The sharp edged humor of Mark Twain and his timeless character Huckleberry Finn are featured in "Big River," a musical that's visiting Sacramento as part of The Broadway Series.
Thursday, January 27, 2005
Is “Big River” a most unusual musical? It certainly is, and in more ways than one.
For starters, it’s a production by the Deaf West Theatre, done in American Sign Language, with voiceovers for those of us who need to hear the words. It all fits together into a smooth, watchable show.
“Big River” also has marvelous songs by the late Roger Miller. Some are in the humorous country style that made him famous. But mostly, these are good solid songs reflecting homey American styles like gospel, and Nashville.
The show also reflects the spirit of the great book on which it was based. Which is to say that we see Huck’s carefree raft trip down the Mississippi – but also a scene in which a black mother and daughter are torn from eachother’s arms, because they’re slaves, and they’ve just been sold.

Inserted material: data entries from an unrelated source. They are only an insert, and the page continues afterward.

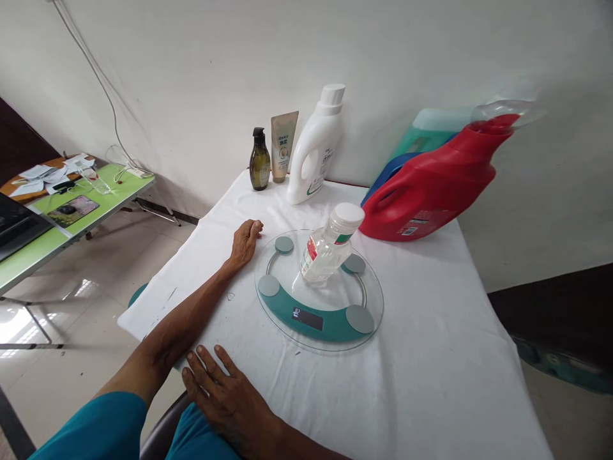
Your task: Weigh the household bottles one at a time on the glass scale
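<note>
My left hand [246, 241] rests on the white tablecloth just left of a round glass scale [330, 324], its fingers curled in and nothing visible in them. Near the front edge of the table lies my right hand [230, 396], fingers spread, holding nothing. On the scale stands a clear plastic bottle [323, 259] with a white cap and a red and green label. Neither hand touches the bottle. The scale has a green band with a lit display [308, 317], whose digits are too small to read surely.
Along the wall stand a dark pump bottle [260, 161], a beige tube [283, 147] and a white detergent jug [313, 153]. A large red jug [431, 188] is at right, with blue and green containers behind it. A green table [71, 239] with papers and a laptop stands at left.
</note>
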A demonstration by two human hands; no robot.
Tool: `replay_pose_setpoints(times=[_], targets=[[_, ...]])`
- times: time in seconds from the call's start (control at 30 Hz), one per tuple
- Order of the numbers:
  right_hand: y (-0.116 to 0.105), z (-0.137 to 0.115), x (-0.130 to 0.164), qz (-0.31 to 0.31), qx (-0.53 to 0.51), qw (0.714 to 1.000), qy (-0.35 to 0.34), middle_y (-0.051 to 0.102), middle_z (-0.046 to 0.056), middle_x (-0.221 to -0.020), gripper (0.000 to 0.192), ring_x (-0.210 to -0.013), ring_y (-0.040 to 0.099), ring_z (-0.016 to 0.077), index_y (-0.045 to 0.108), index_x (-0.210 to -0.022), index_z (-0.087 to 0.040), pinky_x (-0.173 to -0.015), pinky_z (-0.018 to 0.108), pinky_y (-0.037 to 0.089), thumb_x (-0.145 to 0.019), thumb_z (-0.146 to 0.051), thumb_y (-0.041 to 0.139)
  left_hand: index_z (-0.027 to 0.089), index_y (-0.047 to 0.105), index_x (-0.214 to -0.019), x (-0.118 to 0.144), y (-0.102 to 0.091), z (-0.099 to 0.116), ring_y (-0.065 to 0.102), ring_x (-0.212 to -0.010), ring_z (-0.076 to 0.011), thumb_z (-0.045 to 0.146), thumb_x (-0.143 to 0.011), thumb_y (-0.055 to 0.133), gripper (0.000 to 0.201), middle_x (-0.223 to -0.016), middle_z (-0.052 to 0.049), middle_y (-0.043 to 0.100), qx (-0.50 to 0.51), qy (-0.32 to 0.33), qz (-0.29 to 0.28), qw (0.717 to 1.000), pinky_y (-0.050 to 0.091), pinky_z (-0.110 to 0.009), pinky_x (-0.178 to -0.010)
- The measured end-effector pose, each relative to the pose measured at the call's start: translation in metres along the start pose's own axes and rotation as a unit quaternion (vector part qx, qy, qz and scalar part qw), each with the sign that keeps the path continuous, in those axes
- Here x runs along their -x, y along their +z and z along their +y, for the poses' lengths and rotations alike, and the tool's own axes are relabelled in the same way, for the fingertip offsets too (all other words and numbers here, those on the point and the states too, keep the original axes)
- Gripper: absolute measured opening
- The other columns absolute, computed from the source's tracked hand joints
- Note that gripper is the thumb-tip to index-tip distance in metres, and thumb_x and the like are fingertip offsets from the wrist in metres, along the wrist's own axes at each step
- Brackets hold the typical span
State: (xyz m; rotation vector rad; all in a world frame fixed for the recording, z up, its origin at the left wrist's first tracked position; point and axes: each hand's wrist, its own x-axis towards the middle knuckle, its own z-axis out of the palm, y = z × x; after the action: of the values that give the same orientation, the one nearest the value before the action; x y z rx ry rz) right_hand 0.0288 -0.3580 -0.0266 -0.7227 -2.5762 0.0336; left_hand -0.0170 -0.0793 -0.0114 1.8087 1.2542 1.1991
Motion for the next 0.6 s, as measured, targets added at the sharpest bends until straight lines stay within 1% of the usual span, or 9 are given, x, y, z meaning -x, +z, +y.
replay_pose_setpoints(times=[0.47, 0.6], targets=[[0.001, -0.0001, 0.0001, 0.012, 0.035, 0.999, 0.003, 0.051, 0.011, -0.159, 0.041, -0.151, 0.042, 0.0288, 0.05, -0.15, -0.009, -0.124, 0.047, 0.043, -0.111, -0.02, 0.043, 0.02, 0.066, -0.093, -0.0001, -0.0008, 0.0017, 0.069, -0.078, -0.0182, 0.072, -0.102, 0.03, 0.064, -0.097, -0.009, 0.073, -0.013, 0.002, -0.003, 1.0, 0.055, -0.035, -0.078], [0.0015, 0.0, 0.0, 0.021, 0.036, 0.999, 0.004, 0.053, 0.011, -0.158, 0.04, -0.15, 0.043, 0.0286, 0.052, -0.148, -0.01, -0.124, 0.046, 0.043, -0.11, -0.02, 0.044, 0.02, 0.065, -0.1, 0.0014, -0.0004, 0.0024, 0.069, -0.078, -0.018, 0.072, -0.102, 0.032, 0.062, -0.098, -0.008, 0.072, -0.001, 0.002, 0.002, 1.0, 0.055, -0.035, -0.077]])
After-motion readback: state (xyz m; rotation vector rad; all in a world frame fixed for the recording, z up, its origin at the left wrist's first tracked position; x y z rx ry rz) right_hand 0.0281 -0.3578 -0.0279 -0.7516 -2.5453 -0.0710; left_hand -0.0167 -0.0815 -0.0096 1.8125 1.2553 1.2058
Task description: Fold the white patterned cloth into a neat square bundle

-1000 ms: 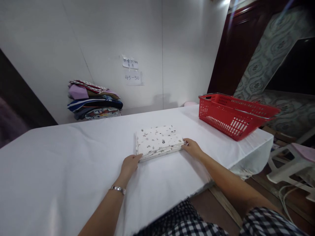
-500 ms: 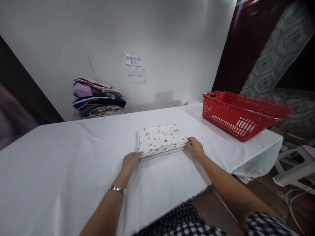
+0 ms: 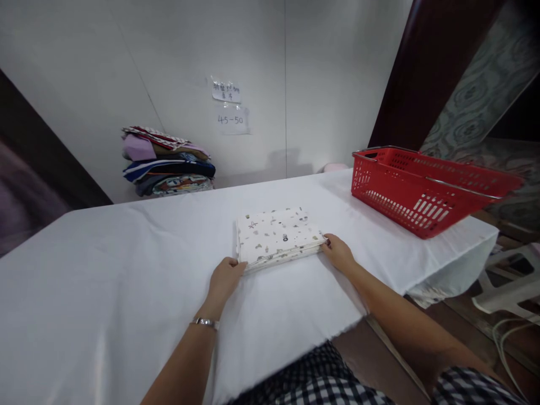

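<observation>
A folded white cloth (image 3: 278, 233) with a small scattered print lies on the white-covered table (image 3: 169, 253). Its near side shows several stacked layers. My left hand (image 3: 225, 279) pinches the near left corner, thumb on top. At the near right corner, my right hand (image 3: 337, 251) grips the edge in the same way; the fingers underneath are hidden on both sides.
A red plastic basket (image 3: 392, 191) with metal handles stands at the table's right side. Toward the back left is a pile of folded fabrics (image 3: 169, 163) against the wall. Paper signs (image 3: 232, 119) hang on the wall. A white plastic stool (image 3: 510, 287) stands at lower right.
The cloth's near edge sits a little lower and flatter on the table, with both hands still at its corners. The camera view has shifted slightly.
</observation>
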The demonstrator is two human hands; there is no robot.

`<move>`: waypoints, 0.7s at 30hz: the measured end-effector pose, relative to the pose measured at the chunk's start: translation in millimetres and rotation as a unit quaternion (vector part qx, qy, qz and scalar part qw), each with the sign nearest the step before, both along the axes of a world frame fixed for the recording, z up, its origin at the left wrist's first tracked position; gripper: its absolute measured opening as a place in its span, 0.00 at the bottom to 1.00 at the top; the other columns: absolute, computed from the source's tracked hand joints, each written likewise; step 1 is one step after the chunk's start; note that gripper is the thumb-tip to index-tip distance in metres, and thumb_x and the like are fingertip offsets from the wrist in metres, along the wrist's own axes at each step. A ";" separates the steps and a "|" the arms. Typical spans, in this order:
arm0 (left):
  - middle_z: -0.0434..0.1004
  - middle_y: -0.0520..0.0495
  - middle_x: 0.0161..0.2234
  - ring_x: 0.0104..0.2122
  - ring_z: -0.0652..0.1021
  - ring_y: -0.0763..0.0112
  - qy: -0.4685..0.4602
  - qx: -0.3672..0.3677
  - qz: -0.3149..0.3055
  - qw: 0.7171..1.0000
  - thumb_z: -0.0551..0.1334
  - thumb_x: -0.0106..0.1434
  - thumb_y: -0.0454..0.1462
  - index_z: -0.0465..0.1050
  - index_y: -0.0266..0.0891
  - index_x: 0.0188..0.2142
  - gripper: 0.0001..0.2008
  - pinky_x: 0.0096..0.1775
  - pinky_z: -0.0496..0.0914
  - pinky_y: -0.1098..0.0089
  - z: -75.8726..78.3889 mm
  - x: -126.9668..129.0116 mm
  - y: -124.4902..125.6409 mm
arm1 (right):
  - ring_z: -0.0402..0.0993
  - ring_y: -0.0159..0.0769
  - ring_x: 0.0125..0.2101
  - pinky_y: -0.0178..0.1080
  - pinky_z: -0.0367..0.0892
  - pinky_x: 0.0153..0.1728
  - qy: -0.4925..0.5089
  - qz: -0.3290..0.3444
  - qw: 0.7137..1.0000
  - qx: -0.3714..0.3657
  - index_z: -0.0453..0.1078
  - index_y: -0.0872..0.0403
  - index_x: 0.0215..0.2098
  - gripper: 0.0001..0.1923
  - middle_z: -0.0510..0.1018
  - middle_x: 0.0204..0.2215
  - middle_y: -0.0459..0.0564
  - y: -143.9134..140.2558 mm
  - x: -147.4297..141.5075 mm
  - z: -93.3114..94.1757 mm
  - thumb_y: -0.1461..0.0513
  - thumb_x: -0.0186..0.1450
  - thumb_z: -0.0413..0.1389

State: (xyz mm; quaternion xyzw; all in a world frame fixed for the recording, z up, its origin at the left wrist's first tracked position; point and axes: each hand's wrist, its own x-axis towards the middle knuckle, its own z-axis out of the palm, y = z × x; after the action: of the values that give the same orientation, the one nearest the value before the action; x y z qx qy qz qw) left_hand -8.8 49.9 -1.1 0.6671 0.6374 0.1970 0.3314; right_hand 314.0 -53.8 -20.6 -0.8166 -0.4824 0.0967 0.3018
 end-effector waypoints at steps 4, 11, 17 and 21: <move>0.76 0.45 0.31 0.23 0.73 0.69 -0.018 -0.030 0.017 0.999 0.59 0.53 0.45 0.62 0.35 0.49 0.26 0.28 0.63 0.71 5.5 3.3 0.6 | 0.68 0.33 0.31 0.32 0.60 0.30 0.181 -0.007 0.982 -0.051 0.67 0.53 0.46 0.19 0.74 0.30 0.46 4.3 9.4 14.6 0.60 0.55 0.55; 0.69 0.51 0.19 0.20 0.70 0.69 -0.043 -0.073 0.022 0.996 0.60 0.51 0.40 0.67 0.32 0.42 0.19 0.24 0.60 0.72 20.4 5.6 -1.3 | 0.60 0.28 0.14 0.32 0.55 0.16 0.269 0.009 0.954 -0.135 0.65 0.56 0.23 0.21 0.66 0.14 0.44 20.2 11.4 34.5 0.46 0.57 0.53; 0.59 0.56 0.12 0.15 0.61 0.76 -0.132 -0.141 0.006 0.981 0.60 0.48 0.38 0.63 0.38 0.19 0.07 0.19 0.52 0.74 18.7 3.7 6.4 | 0.59 0.25 0.13 0.29 0.51 0.13 0.327 0.007 0.930 -0.169 0.65 0.56 0.24 0.16 0.64 0.12 0.41 29.2 13.9 34.1 0.51 0.53 0.59; 0.57 0.55 0.11 0.14 0.57 0.78 -0.142 -0.187 0.003 0.972 0.60 0.47 0.38 0.60 0.38 0.15 0.11 0.18 0.48 0.74 22.7 3.0 9.4 | 0.68 0.30 0.19 0.31 0.64 0.19 0.457 0.043 0.875 -0.150 0.68 0.59 0.30 0.13 0.73 0.21 0.48 27.5 14.5 35.7 0.55 0.57 0.57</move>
State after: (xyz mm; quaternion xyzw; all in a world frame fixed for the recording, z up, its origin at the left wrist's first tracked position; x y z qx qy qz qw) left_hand -5.8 59.3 21.6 0.5568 0.6116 0.1682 0.5364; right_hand 328.5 -26.2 15.1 -0.6953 -0.3048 0.5437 0.3579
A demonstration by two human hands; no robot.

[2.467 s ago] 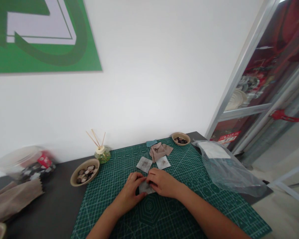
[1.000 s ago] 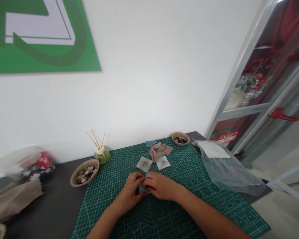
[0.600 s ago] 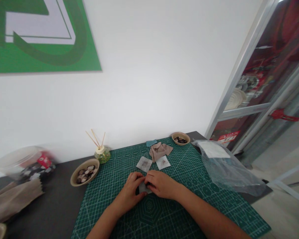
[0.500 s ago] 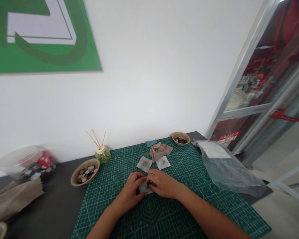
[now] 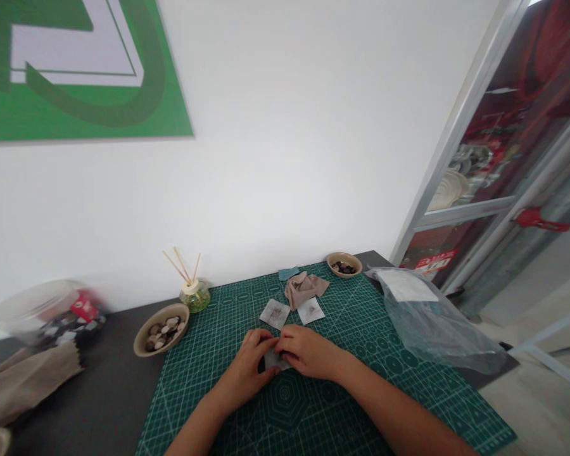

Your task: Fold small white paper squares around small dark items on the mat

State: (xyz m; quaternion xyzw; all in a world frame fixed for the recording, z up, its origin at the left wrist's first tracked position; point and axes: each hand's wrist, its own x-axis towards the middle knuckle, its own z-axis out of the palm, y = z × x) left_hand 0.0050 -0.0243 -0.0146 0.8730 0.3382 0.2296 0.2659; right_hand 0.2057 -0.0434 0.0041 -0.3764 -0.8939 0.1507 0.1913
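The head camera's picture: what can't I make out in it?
In the head view:
Grey scrap: partly covered by the left hand and right hand.
Anything the right hand pinches: hidden by the hand itself.
Lower-left bowl: mostly cut off by the corner.
Green sign: cut off by the top and left edges.
Red label: lettering blurred, too small.

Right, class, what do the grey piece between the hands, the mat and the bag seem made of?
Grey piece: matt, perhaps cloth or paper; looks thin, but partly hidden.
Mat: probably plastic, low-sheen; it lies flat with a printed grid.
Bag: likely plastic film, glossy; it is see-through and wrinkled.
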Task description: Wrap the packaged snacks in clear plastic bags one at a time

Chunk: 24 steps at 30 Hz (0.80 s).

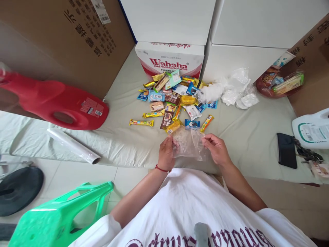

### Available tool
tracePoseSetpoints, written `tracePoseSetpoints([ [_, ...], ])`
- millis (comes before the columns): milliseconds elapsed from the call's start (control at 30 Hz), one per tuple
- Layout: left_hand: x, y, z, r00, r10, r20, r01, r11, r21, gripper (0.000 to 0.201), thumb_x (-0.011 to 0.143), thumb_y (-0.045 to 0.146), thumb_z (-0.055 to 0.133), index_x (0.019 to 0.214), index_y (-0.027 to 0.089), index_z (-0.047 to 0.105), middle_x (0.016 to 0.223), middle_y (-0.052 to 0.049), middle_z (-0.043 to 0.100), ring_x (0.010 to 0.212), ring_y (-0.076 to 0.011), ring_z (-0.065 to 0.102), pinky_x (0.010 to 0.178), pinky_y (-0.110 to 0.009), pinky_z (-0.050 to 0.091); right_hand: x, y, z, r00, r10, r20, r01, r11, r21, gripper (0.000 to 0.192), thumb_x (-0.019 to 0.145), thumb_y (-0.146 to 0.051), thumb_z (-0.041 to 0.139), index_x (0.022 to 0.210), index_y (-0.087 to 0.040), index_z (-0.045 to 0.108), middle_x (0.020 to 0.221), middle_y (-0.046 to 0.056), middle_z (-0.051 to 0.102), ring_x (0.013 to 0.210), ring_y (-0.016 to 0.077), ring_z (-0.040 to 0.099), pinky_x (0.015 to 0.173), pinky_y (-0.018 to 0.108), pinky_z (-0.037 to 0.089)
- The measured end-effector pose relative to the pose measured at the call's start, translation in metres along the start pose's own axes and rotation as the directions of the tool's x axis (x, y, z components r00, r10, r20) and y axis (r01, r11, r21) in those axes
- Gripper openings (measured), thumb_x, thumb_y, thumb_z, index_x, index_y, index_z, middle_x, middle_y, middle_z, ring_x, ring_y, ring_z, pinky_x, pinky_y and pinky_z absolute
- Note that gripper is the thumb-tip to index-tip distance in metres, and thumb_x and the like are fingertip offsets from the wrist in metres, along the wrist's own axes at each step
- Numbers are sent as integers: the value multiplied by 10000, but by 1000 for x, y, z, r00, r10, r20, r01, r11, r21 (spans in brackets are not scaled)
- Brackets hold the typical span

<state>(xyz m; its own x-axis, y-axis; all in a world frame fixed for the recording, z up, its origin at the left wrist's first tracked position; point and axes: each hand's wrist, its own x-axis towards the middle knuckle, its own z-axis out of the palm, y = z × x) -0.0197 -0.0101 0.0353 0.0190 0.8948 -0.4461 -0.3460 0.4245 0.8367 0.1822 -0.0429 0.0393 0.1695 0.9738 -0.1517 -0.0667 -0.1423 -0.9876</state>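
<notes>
Both my hands hold a small clear plastic bag [188,142] over the near edge of a pale sheet. My left hand [166,152] pinches its left edge; a red string circles that wrist. My right hand [217,148] pinches the right edge. Just beyond the bag lies a spread of several wrapped snacks [174,99], among them a brown cocoa bar [167,119], a long yellow bar [141,122] and an orange-yellow bar [207,123]. A heap of empty clear bags [231,91] lies to the right of the snacks.
A Wahaha carton [169,61] and white boxes stand behind the snacks. A red jug [56,101] and a film roll [74,145] lie left, a green stool [59,216] near left. A black phone [286,150], a white jug [312,130] and a snack-filled bag [280,82] are right.
</notes>
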Motion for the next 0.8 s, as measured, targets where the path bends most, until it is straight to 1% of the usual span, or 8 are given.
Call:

In other words, “Big River” succeeds as pure entertainment, celebrating a classic by a great American author, with vintage American musical styles. But unlike some musicals, it doesn’t dodge the aspects of our history that now give us pause – and the way it’s creatively staged, using deaf actors, is an added plus. “Big River” continues at the Sacramento Community Center Theatre through February 6. And take the kids. It’ll do them good. Jeff Hudson, KXJZ news.